Work to complete:
Your answer must be an exact copy of the listing.

Data extract:
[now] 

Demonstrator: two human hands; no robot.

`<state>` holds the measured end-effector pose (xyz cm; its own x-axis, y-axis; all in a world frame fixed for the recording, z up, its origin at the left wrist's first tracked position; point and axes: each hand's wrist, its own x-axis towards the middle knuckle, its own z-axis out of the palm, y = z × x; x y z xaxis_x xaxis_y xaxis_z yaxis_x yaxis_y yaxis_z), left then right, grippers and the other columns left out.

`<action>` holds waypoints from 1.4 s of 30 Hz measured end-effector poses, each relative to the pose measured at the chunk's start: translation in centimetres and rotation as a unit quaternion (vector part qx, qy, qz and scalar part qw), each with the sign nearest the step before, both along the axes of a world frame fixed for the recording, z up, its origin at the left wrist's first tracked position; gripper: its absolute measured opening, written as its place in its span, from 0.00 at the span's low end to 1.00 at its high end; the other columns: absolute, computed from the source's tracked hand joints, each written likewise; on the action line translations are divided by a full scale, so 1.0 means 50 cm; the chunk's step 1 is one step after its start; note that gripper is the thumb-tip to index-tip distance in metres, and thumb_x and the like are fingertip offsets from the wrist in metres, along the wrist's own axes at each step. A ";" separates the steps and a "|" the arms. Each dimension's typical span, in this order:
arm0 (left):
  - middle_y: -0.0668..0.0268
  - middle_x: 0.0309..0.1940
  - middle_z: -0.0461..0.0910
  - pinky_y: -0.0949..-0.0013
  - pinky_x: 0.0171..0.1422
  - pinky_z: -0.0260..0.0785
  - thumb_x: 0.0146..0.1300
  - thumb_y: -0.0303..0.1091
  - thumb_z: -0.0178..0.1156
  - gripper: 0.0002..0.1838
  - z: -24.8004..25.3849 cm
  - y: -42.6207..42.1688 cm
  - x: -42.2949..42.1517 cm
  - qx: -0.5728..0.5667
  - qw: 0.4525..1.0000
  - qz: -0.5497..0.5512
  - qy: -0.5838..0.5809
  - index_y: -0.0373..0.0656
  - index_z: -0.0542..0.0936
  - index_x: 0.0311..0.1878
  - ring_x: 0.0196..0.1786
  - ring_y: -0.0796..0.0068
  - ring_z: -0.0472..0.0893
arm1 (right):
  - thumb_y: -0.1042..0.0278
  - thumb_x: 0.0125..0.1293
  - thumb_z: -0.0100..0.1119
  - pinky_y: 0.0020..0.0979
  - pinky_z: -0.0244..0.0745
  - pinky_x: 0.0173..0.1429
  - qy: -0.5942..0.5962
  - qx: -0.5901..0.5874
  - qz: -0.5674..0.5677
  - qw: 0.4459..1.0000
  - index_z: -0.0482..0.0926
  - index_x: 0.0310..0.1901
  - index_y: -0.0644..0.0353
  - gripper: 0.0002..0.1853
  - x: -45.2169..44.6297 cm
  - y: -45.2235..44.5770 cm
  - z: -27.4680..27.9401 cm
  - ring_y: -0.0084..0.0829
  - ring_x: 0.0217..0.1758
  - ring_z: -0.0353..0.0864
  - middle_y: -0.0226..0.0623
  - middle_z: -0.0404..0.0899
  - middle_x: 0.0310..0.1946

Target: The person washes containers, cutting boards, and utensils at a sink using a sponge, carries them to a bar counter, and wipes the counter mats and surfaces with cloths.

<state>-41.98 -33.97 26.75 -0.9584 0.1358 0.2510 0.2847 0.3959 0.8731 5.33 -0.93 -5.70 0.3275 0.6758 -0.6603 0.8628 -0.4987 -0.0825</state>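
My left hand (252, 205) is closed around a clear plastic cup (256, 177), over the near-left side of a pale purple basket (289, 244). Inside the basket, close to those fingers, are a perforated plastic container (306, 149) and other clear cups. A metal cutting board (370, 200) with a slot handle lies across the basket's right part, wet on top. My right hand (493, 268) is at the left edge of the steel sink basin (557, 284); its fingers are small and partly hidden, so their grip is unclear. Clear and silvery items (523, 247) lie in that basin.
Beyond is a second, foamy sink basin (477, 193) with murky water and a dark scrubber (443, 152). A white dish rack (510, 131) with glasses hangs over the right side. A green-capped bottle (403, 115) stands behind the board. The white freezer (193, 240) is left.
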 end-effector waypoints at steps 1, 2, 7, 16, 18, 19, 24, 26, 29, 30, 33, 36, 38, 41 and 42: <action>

Task result:
[now] 

Demonstrator: two human hands; no robot.

`<state>` holds the measured end-effector pose (xyz cm; its own x-axis, y-axis; all in a world frame fixed for the recording, z up, its origin at the left wrist's first tracked position; point and axes: each hand's wrist, its own x-axis towards the middle knuckle, its own z-axis out of the palm, y = z × x; x y z xaxis_x xaxis_y xaxis_z yaxis_x yaxis_y yaxis_z), left then right, grippers and the other columns left out.

`<action>` holds waypoints from 1.4 s of 30 Hz measured end-effector poses, each relative to the pose measured at the chunk's start: translation in centimetres and rotation as a unit quaternion (vector part qx, qy, qz and scalar part qw), each with the sign nearest the step before, both along the axes of a world frame fixed for the recording, z up, its origin at the left wrist's first tracked position; gripper: its absolute measured opening, written as its place in its span, from 0.00 at the span's low end to 1.00 at its high end; the other columns: absolute, computed from the source's tracked hand joints, each written likewise; on the action line translations are divided by a full scale, so 1.0 means 50 cm; the chunk's step 1 is one step after its start; note that gripper is the thumb-tip to index-tip distance in metres, and thumb_x and the like are fingertip offsets from the wrist in metres, along the wrist's own axes at each step. A ";" separates the steps and a "|" the arms. Each dimension's typical span, in this order:
arm0 (left):
  - middle_y: -0.0668..0.0268
  - middle_x: 0.0309..0.1940
  - middle_z: -0.0461..0.0910
  - pinky_y: -0.0949..-0.0013
  - pinky_x: 0.0171..0.1422
  - pinky_z: -0.0260..0.0785
  - thumb_x: 0.0146..0.1300
  - thumb_y: -0.0303..0.1091
  - thumb_z: -0.0178..0.1156
  - gripper: 0.0002..0.1838
  - z: -24.8004..25.3849 cm
  - y: -42.6207..42.1688 cm
  - x: -42.2949..42.1517 cm
  - qx: -0.5728..0.5667
  - qw: 0.4525..1.0000
  - qz: -0.5497..0.5512
  - qy: -0.5838..0.5809
  - index_y: -0.0373..0.0656
  - index_z: -0.0542..0.0936
  - index_x: 0.0311..0.1878
  - ring_x: 0.0196..0.1786
  - ring_y: -0.0796..0.0068
  - ring_z: -0.0472..0.0893
arm1 (right):
  - thumb_y: -0.1042..0.0278
  - thumb_x: 0.0125..0.1293
  - thumb_z: -0.0100..0.1119
  - pinky_y: 0.0020..0.0979
  - pinky_z: -0.0244..0.0745
  - pinky_x: 0.0173..0.1429
  - qy: -0.5942..0.5962
  - qx: -0.5901..0.5874
  - qz: -0.5674..0.5677
  - qw: 0.4459..1.0000
  - index_z: -0.0482..0.0926
  - index_x: 0.0310..0.1901
  - index_y: -0.0644..0.0353
  - gripper: 0.0002..0.1853
  - x: -45.2169..44.6297 cm
  - y: -45.2235..44.5770 cm
  - z: -27.4680..27.9401 cm
  - ring_y: -0.0084..0.0829
  - ring_x: 0.0217..0.1758
  - ring_z: -0.0353..0.0864
  - middle_y: -0.0226..0.0623
  - middle_z: -0.0404..0.0899
  - middle_x: 0.0310..0.1946

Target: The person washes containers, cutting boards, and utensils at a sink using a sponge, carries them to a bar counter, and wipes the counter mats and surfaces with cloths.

<state>-41.98 -33.97 26.75 -0.9584 0.1358 0.2510 0.2847 0.3959 0.8731 5.33 -0.93 -5.70 0.3275 0.6758 -0.6603 0.8628 -0.4987 -0.0825</state>
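My left hand (252, 205) is closed around a clear plastic cup (256, 177), over the near-left side of a pale purple basket (289, 244). Inside the basket, close to those fingers, are a perforated plastic container (306, 149) and other clear cups. A metal cutting board (370, 200) with a slot handle lies across the basket's right part, wet on top. My right hand (493, 268) is at the left edge of the steel sink basin (557, 284); its fingers are small and partly hidden, so their grip is unclear. Clear and silvery items (523, 247) lie in that basin.
Beyond is a second, foamy sink basin (477, 193) with murky water and a dark scrubber (443, 152). A white dish rack (510, 131) with glasses hangs over the right side. A green-capped bottle (403, 115) stands behind the board. The white freezer (193, 240) is left.
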 end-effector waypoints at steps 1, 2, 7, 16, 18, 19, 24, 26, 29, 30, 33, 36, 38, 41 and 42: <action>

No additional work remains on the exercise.